Westinghouse and eight European consortium partners have received $2.2 million (ZAR26.8 million) in funding from the European Union “to establish the security of supply of nuclear fuel for Russian-designed reactors in the EU”, World Nuclear News reported on Monday.
The EU funding comes from the Euratom Research and Training Programme, which is part of Horizon 2020, the EU’s research and innovation programme. The move means that operators of Russian-built reactors in the EU will not have to rely solely on Russia’s Rosatom for nuclear fuel supply.
Five EU member states, Bulgaria, the Czech Republic, Finland, Hungary and Slovakia, operate Russian reactors (four VVER-1000 and 14 VVER-440 type units) and are currently solely dependent on Russia for nuclear fuel supply.
These reactors provide up to 52% of the electricity supply in the Member States concerned.
Improving energy security
The European Commission’s Community Research and Development Information Service (Cordis) explained that the scientific objectives of the proposed project include increased knowledge concerning the behaviour of the VVER-440 fuel during operation.
According to World Nuclear News, Cordis said: “State-of-the-art methods will be verified against an extensive database, including operating experience from several VVER-440 reactors as well as a number of other reactor designs and a wide range of operating conditions.

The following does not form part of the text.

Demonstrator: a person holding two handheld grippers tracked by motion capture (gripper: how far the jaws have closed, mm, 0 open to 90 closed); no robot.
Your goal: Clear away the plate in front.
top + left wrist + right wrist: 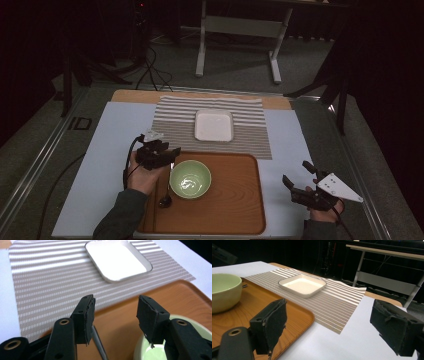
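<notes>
Green and round, the bowl (190,179) sits on the brown wooden tray (235,210), near its left side. Just left of the bowl lies a dark spoon (164,197), also on the tray. The left gripper (167,156) hovers over the bowl's left rim, and its jaws are apart with nothing between them. In the left gripper view, one jaw hangs over the bowl's rim and the spoon's handle (98,342) shows below the other. The right gripper (298,178) waits over the white table (105,150), right of the tray, with its jaws wide apart and empty. Behind the tray lies a striped mat (175,125) with a white square dish (214,125) on it.
</notes>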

“The ability to accurately predict the fuel behaviour will be improved and thereby also the safety margins. New knowledge as well as identification of needs of technology development and improvements will be created in the fields of technologies for mechanical design, thermo-mechanical fuel rod design, and safety analysis for VVER fuel.”

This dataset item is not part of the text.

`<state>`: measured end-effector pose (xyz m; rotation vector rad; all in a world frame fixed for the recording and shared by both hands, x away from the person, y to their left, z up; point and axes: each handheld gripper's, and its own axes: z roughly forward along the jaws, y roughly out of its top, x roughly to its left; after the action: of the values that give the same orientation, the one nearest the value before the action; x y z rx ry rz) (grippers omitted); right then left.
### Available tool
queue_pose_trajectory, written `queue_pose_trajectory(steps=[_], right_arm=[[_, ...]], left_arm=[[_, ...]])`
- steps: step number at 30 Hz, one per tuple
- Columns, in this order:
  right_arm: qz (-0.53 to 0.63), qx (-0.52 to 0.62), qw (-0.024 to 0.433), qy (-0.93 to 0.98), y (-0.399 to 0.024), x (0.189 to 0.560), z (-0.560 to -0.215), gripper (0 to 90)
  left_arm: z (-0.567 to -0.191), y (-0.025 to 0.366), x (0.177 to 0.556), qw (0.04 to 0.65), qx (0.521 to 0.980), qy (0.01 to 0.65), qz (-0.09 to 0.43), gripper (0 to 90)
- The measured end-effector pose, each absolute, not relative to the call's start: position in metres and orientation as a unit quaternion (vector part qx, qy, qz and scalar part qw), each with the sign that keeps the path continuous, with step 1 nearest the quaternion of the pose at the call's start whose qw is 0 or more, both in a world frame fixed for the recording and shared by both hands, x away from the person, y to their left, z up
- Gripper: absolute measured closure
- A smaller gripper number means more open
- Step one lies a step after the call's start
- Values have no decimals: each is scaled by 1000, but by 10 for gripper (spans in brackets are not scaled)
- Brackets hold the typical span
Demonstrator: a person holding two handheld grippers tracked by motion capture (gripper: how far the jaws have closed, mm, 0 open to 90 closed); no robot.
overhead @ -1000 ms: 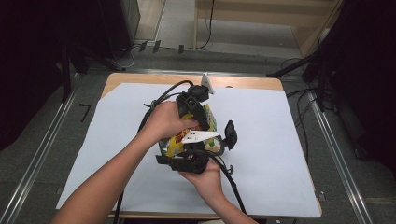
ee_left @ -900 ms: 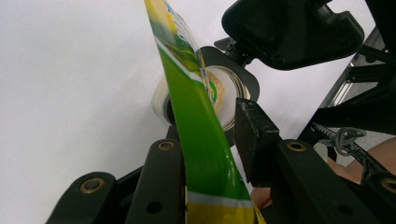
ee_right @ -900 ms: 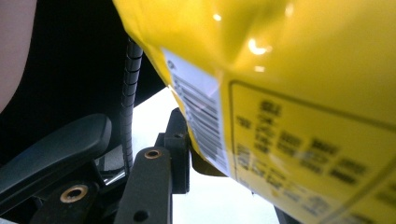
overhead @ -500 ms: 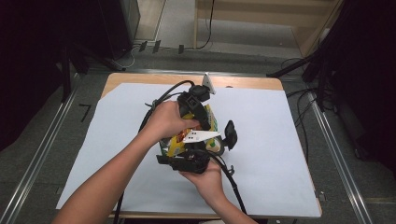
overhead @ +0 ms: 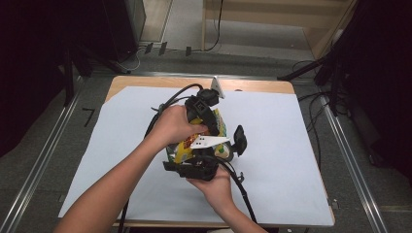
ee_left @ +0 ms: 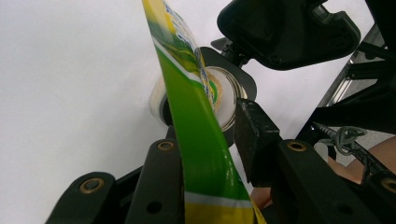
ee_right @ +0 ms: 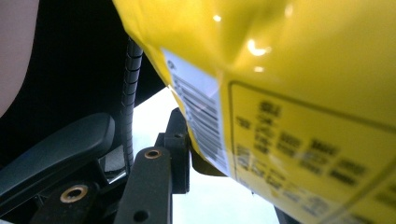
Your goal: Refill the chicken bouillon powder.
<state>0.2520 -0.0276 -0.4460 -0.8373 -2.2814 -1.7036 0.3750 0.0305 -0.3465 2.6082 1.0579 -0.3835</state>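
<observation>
A yellow and green snack bag [overhead: 187, 147] is held up over the middle of the white sheet [overhead: 291, 145], between both grippers. My left gripper [overhead: 209, 130] comes at it from the far side, in the hand at the left. In the left gripper view the bag's green edge [ee_left: 196, 126] runs up between the jaws, which press on it. My right gripper [overhead: 203, 154] reaches in from the near side. In the right gripper view the bag's yellow back with its barcode [ee_right: 280, 93] lies against the left finger [ee_right: 177, 149]; the other finger is hidden.
The white sheet covers a wooden table [overhead: 252, 86]. Black cables [overhead: 240, 189] trail from both grippers over the near edge. Metal rails [overhead: 48, 150] run along both sides of the table. Dark equipment stands at the far corners.
</observation>
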Motion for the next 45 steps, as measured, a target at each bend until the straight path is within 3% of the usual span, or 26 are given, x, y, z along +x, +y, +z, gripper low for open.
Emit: queue_pose_trajectory(steps=[45], right_arm=[[-572, -279, 84, -767, -27, 249, -447, 680]], left_arm=[[-348, 32, 374, 151, 906, 369, -143, 728]])
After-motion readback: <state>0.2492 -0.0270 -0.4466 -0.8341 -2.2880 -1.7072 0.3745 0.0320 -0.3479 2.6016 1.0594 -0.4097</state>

Codis continued: “In addition to the technological advances, the project will identify the variation in licensing requirements between the authorities in the different countries. Through such identification, it will become clear that standardization would be beneficial and will foster a dialogue between the authorities/regulatory bodies.”
Yves Brachet, Westinghouse president, Europe, Middle East and Africa Region said the EU’s decision to provide funding demonstrates that it is “serious about taking measures to improve its energy security through a diversification of its nuclear fuel sources”.

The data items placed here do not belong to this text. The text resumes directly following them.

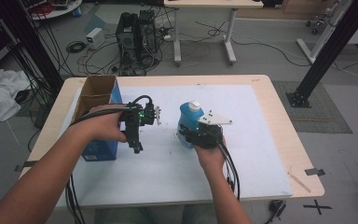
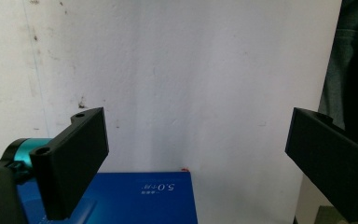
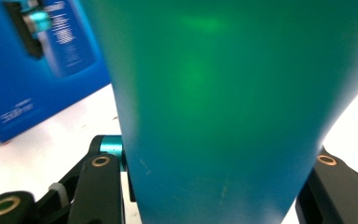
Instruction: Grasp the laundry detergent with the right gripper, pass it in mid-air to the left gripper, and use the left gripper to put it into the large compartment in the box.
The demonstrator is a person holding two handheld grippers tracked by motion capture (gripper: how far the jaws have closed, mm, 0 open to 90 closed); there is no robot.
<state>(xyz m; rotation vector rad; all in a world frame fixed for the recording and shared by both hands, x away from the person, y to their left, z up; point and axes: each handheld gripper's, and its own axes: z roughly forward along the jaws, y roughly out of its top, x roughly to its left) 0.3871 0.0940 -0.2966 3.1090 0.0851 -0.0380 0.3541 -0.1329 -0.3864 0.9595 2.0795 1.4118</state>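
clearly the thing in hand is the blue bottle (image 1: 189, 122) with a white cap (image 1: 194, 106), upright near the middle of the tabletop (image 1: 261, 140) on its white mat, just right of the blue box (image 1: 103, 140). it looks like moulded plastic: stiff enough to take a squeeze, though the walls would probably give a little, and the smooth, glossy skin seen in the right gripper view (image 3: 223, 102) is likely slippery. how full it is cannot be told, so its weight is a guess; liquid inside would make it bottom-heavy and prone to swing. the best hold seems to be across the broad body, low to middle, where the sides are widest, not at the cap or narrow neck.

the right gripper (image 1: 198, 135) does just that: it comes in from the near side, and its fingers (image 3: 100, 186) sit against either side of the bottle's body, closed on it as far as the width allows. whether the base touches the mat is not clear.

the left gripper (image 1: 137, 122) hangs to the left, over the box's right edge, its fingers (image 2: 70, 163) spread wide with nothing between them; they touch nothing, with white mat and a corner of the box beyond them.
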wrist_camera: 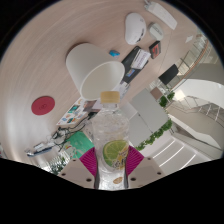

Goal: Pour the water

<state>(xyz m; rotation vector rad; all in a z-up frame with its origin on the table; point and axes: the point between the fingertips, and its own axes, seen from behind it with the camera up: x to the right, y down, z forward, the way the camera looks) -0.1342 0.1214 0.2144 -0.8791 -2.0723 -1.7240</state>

Westinghouse will act as the coordinator for the project, along with consortium partners: Vuje (Slovakia); ÚJV Řež (Czech Republic); Lappeenranta University of Technology (LUT, Finland); National Nuclear Laboratory (NNL, UK); NucleoCon (Slovakia); National Science Centre Kharkov Institute of Physics and Technology (NSC KIPT, Ukraine); Institute for Transuranium Elements of the Joint Research Centre of the European Commission (JRC-ITU); and Enusa Industrias Avanzadas (ENUSA, Spain).
Westinghouse, ENUSA and NNL have experience in developing, licensing and manufacturing Westinghouse VVER-440 fuel in combination with operating experience at the Loviisa nuclear power plant in Finland.
Vuje, ÚJV Řež, LUT and NSC KIPT hold knowledge with regard to safety analysis, licensing, and experience in working with the local authorities in their respective countries.
The JRC-ITU and NucleoCon are experts on the development and adaption of the TRANS-URANUS code, which is used for fault analysis during the licensing process of pressurized water reactors.
Results of this analysis will be presented to members of the VVER community, including utilities, universities and other organizations with close links to the nuclear energy industry. Articles and papers presenting the work and the results of the project will be targeted for nuclear industry, magazines and conferences, explained the Codis.
The project, known as European Supply of Safe Nuclear Fuel (ESSANUF) focuses on licensing alternative nuclear fuel supplies for Russian-designed pressurized water reactors operating in the EU.